This Will Not Stand

A key reason that many conservative Democrats were convinced to vote for the health overhaul legislation in March was because the president and other leaders said it would reduce the deficit and put us on a path to long-term entitlement reform.

But any number of independent studies have proven that promise to be false, and nowhere is the case made more forcefully and accurately than in a new paper written for the Galen Institute by budget expert Jim Capretta.

We released the paper, “Why the Obama Health Plan is Not Entitlement Reform,” at a Capitol Hill briefing yesterday, with Rep. Paul Ryan leading off the discussion.

ObamaCare “will collapse under its own weight” Ryan said, adding the legislation does not control costs, does not reduce deficits, and instead adds massive new health care entitlements at a time when we have no idea how to pay for the entitlements we already have.

He argued that allowing the legislation to be implemented unchanged would take us down the path toward a European welfare state “that is not the culture or the spirit of America.”

This “will not stand,” he declared.

“Instead of solving our entitlement crisis, it makes matters worse,” Capretta said. Entitlement spending growth will accelerate, and it will be exacerbated as more than 70 million baby boomers hit age 65.

Capretta argued that “for many years, most Democrats believed Medicare was an innocent bystander to the problem, something like a rail car hooked onto a runaway freight train. But now many Democrats realize that Medicare is the engine pulling the health care train down the track at an accelerating and dangerous pace.”

Medicare must be modernized, he insisted, but he gave example after example of how ObamaCare fails there as well, explaining that government programs designed to increase productivity and lower costs fail as politicians and regulators cave to political pressures.

The way out? Rep. Ryan’s Roadmap. Instead of a top-down, government-directed program rife with price controls and rationing, the Roadmap is a visionary, 21st-century program that empowers consumers to force market reform and improve quality and lower costs.

One component of the Roadmap would give Medicare beneficiaries, starting in 2020, a fixed-dollar contribution they could use to pick the health plan they wanted to join, with private plans competing for their business. This approach has worked with the Medicare prescription drug benefit by bringing the cost of the program down 35 to 40 percent from original estimates.

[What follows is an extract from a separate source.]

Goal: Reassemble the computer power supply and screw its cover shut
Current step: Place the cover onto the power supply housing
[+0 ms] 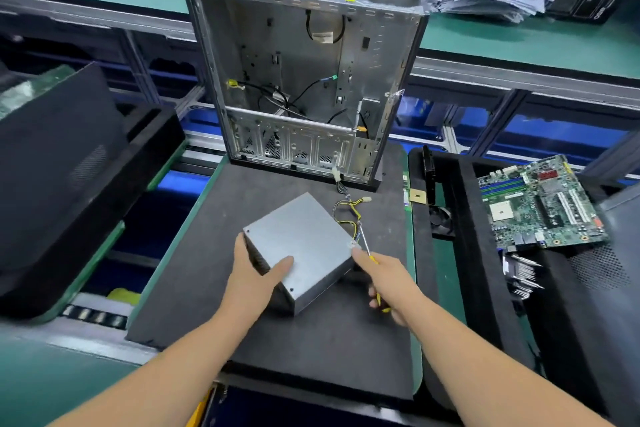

Gene Steuerle of the Urban Institute was a discussant at the briefing, saying that the Roadmap helps us “think beyond the current debate” and added that the key issue is how to institute “budget restraint” — by individuals making choices that will restrain spending or through constraints imposed by government.

It really matters which direction we choose to restrain spending, Capretta insisted. “Giving Medicare beneficiaries a voucher delivers much more favorable results, with higher quality and lower prices driven by productivity.” Otherwise, he said, we face a dark future of government price controls, rationing, diminished quality, and restricted access to care.

Doug Holtz-Eakin, president of the American Action Forum, insisted that the health overhaul law is hideous with the enormous debt it piles on to an already unsustainable system, which will load the next generation with crushing taxes to pay for growing debt. “I’ll use a technical term here to describe the future for the young people in this room,” he said. “You are toast.”

The whole briefing will be available on webcast starting next week here, and Jim’s paper is a must read and has gotten good news coverage. Kudos to all.


Prevention: The administration continues to roll out more regulations and new entitlements every week. The budget-buster this week was the long, long list of preventive services health plans must begin providing at no cost to consumers starting in September (unless they can temporarily avoid them by “grandfathering” their health plans).

One headline said: “White House Unveils Free Preventive Services.”

Ah … Another free gift from the government!

Yes, preventive services are good and valuable. Immunizations are included, and they are genuine preventive care. And of course it’s better for many, many reasons for people to get early treatment.

But “free”?

You and I will pay. Look at this list that includes both services and screening, including treatment for alcohol abuse, smoking, drug use, diet and obesity counseling, and screening for a long list of sexually transmitted diseases. I count more than 65 new mandates for “free” covered services which Health Secretary Kathleen Sebelius says will add less than 2 percent to the cost of health insurance.

We’ll be watching this carefully.


Berwick: We sent you my commentary last week on National Review Online about the White House’s audacious recess appointment of Dr. Don Berwick to head the Centers for Medicare and Medicaid Services.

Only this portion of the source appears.